Where was the complaining about the NSA when bush was president so you are wrong were was your false news you love to quote. If bin laden would of been tooken out when bush had the chance there would of been no need for Afghanistan. The us spied on Mandela for south Africa because he rebel and spoke out about their practices isn't that what republicans do everyday even on here. Who said anything about the taliban. Since you republicans disagree with everything doesn't that make you a terrorist or since false news say it isn't it must be true.


"If bin laden would of been tooken out..."

I refuse to fight a battle of wits with an unarmed man. I will, however, end my involvement by noting that I'm not all that surprised you're apparently a Democrat!


My life goes on the same day after day, year after year. I haven't lost any liberties and I certainly don't believe someone is sitting with an earpiece listening to my phone conversations. I really don't care how much data is collected if it will prevent another tragedy such as 9/11 or what happened in Boston.


Re: "I really don't care how much data is collected if it will prevent another tragedy such as 9/11 or what happened in Boston."

Since they have been keeping and sorting data before those two events, Especially the second one,I don't see how them doing their data mining has done much good. But then I look at what they have accomplished, not stopping or even knowing who those brothers were, or anything about them even after they were told by the brothers home country. Again why is it being needed with results like that?


The thing is, tk, is that they didn't NEED all of this spying to have prevented 9/11 (our government was warned by intelligence from other countries, and had plenty of intelligence information of its own it chose to disregard), nor did they need it to have prevented the Boston Marathon bombing (again, our government chose to disregard warnings from Russian intelligence).

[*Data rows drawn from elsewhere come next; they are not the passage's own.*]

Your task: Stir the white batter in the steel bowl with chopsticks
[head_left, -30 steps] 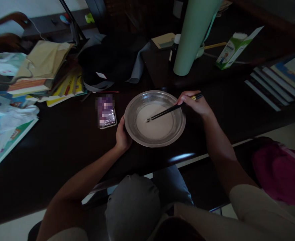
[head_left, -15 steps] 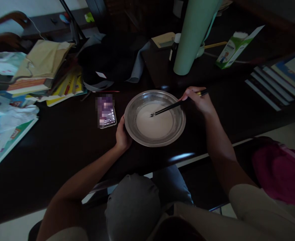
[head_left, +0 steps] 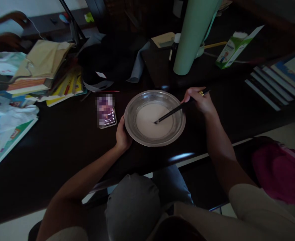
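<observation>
A round metal bowl (head_left: 131, 132) stands on the dark table, holding a pale, whitish liquid (head_left: 147, 125). My left hand (head_left: 123, 135) grips the bowl at its left side, with most of the fingers hidden behind the wall. Above the bowl's right rim, my right hand (head_left: 199, 100) is closed around a pair of black chopsticks (head_left: 173, 111) with gold bands near the top. Their tips dip into the liquid close to the middle of the bowl. Just left of the bowl lies a lit phone (head_left: 107, 112), its screen partly blurred.
Behind the bowl rises a tall green cylinder (head_left: 196, 36) beside a dark bottle (head_left: 174, 50). A green-and-white box (head_left: 227, 55) and stacked books (head_left: 275, 83) are to the right. Books and papers (head_left: 43, 67) crowd the left, near a black bag (head_left: 112, 60).
The chopstick tips have shifted slightly right and toward me in the liquid, and the two sticks now look closer together. The bowl and my left hand have stayed put.
</observation>
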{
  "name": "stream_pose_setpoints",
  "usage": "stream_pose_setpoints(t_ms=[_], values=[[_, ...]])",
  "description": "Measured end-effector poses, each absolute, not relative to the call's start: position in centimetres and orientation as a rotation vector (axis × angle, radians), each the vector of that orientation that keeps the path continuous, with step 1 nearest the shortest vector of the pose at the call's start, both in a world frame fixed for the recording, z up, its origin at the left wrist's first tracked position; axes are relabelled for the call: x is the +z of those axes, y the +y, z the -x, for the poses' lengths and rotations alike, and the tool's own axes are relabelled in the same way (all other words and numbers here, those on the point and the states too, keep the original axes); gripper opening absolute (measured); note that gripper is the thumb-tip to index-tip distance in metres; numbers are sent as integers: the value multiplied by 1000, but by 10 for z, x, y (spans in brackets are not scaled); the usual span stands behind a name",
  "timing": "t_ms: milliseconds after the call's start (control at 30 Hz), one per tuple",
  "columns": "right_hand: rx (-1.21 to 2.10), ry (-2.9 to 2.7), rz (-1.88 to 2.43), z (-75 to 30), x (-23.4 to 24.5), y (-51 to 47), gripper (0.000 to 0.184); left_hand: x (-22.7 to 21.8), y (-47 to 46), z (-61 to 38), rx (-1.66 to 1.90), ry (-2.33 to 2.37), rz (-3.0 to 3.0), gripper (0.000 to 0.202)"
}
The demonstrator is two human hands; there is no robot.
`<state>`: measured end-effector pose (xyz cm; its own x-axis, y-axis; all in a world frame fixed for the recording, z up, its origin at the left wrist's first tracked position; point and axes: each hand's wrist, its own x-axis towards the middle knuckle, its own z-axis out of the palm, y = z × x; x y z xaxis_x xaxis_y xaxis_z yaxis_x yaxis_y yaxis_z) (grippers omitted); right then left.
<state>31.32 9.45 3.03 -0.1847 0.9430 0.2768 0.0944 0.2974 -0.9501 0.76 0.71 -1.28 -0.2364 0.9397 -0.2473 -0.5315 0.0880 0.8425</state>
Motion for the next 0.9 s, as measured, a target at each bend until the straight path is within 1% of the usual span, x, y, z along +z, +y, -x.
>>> stream_pose_setpoints(t_ms=[167,333,433,533,633,767,900], values=[[1140,-1735,936,-306,34,91,36,-16,7,-5,1478,1050,-563,27],[1022,-1550,1012,-311,32,95,39,-18,7,-5,1485,1039,-564,28],[1041,-1545,988,-313,30,95,43,-18,8,-5,1487,1051,-548,28],[1126,-1682,957,-310,31,93,38,-19,8,-5,1486,1053,-534,27],[1115,-1690,969,-308,31,94,35,-19,7,-4,1472,1046,-544,27],[1028,-1527,985,-313,30,95,39,-17,7,-5,1489,1050,-552,26],[1103,-1634,958,-311,32,92,40,-16,7,-6,1489,1051,-533,26]])
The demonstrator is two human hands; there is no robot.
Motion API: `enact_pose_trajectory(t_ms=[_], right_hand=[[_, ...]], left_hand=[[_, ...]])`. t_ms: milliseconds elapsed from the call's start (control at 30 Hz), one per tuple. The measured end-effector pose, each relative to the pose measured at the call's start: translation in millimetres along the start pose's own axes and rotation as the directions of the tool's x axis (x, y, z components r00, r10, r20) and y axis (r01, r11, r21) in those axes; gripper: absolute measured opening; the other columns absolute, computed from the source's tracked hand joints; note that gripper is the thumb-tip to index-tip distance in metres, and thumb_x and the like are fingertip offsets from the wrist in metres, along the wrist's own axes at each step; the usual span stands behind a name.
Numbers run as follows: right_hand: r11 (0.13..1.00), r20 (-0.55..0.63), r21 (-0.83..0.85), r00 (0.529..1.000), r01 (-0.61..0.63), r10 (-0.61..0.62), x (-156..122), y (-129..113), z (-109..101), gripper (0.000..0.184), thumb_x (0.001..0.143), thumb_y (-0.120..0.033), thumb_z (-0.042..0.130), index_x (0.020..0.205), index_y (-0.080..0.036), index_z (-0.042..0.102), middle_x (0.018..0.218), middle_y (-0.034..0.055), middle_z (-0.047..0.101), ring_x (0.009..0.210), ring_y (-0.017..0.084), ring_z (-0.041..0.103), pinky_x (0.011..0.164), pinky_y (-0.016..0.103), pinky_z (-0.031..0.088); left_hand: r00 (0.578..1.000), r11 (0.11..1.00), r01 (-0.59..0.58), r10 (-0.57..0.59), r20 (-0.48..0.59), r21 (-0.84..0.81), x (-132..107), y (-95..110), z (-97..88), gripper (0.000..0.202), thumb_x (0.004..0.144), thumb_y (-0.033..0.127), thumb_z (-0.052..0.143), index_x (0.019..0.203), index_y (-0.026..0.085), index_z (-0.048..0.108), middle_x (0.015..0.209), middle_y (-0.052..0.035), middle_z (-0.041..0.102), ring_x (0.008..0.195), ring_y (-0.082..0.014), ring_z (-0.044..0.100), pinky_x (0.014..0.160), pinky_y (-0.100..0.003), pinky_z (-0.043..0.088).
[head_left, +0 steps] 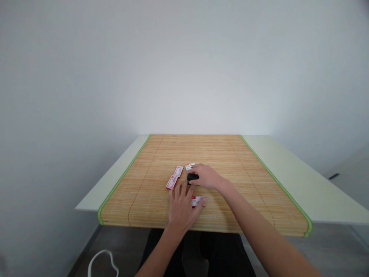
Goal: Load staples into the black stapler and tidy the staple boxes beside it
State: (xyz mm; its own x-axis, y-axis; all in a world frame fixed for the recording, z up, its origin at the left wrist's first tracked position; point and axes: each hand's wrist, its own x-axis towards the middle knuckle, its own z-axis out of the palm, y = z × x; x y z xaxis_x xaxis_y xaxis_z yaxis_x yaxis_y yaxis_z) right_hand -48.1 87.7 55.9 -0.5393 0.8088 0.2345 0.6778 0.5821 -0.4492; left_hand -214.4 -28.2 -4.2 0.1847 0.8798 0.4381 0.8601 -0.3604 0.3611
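Left hand point(181, 207) splayed, touching box point(196, 201); right grip point(206, 177) pinching black object point(191, 177)

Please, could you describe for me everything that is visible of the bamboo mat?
The bamboo mat looks made of thin, pale yellow-brown slats running crosswise, with darker stitching lines running from front to back and green binding along both sides. It lies spread flat on the white table, its near edge reaching past the table's front edge. Small red-and-white boxes rest on it; whether the left hand touches it is unclear.
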Motion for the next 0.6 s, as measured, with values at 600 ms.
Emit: enact_pose_trajectory(t_ms=[600], right_hand=[[0.954,-0.075,0.287,0.991,-0.082,0.108,-28.0,10.1,-46.9,0.026,0.083,-0.043,0.075,0.099,-0.023,0.076,0.097,0.0027,0.074,0.086,0.019,0.066,0.078,0.031,0.052]], left_hand=[[1.0,1.0,0.003,-0.003,0.012,0.006,0.1,0.0,-0.7,0.065,0.091,0.06,0.062,0.151,0.038,0.047,0.157,-0.0065,0.046,0.137,-0.0409,0.04,0.114,-0.068,0.027]])
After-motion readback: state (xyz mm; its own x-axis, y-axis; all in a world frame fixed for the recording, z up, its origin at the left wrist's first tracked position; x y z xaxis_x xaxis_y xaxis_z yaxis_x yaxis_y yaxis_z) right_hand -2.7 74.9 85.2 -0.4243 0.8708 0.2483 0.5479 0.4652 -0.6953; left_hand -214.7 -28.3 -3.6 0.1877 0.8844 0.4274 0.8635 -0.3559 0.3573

I don't have anything to hide any more than YOU do. That doesn't mean I don't close the door when I use the bathroom, or that I won't tell you it's none of your dam*ed business if you ask now much I make or what I weigh! Are you TRULY okay with everybody knowing everything about you? Really?

"He who would give up liberty for security deserves neither." Benjamin Franklin

"Liberty requires responsibility. That is why most men dread it." George Bernard Shaw

The Big Dog's back

If Obama did get rid of some of these programs, and we had another 9/11, the right wingers would be the 1st ones to blame Obama for getting rid of the programs.


They would say it was his fault because he was scared and gave into the Muslims even though bush had more personal relationships with Arab and Muslims. Obama did a lot I don't agree with and bush did some things I do agree with all I'm saying is its stupid to blame the NSA on obama when its been around far before. That's like the republicans that blame obama for bush response to hurricane Katrina.


This is the guy who ran on "Hope and Change". He "changes" little because if he does he is worried what the other "party" will say. So he keeps doing the same things and "hopes" people won't notice he is continuing to do the things he ran against, claiming he will "change" these things. Some people consider this "leadership". He has proven to be the equal of bush. Poor policy decisions, but a better speaker/reader of speeches.


The bad thing grumpy is I agree with some of what you said just now. If that is so why put blame where it belongs instead of trying to fight and criticize and make up things.


Re: "If that is so why put blame where it belongs instead of trying to fight and criticize and make up things."

Putting blame is what adults or leaders do. Trying to fight and make things up is what grade school children tend to do. Bad/failing policies is what failed leaders do.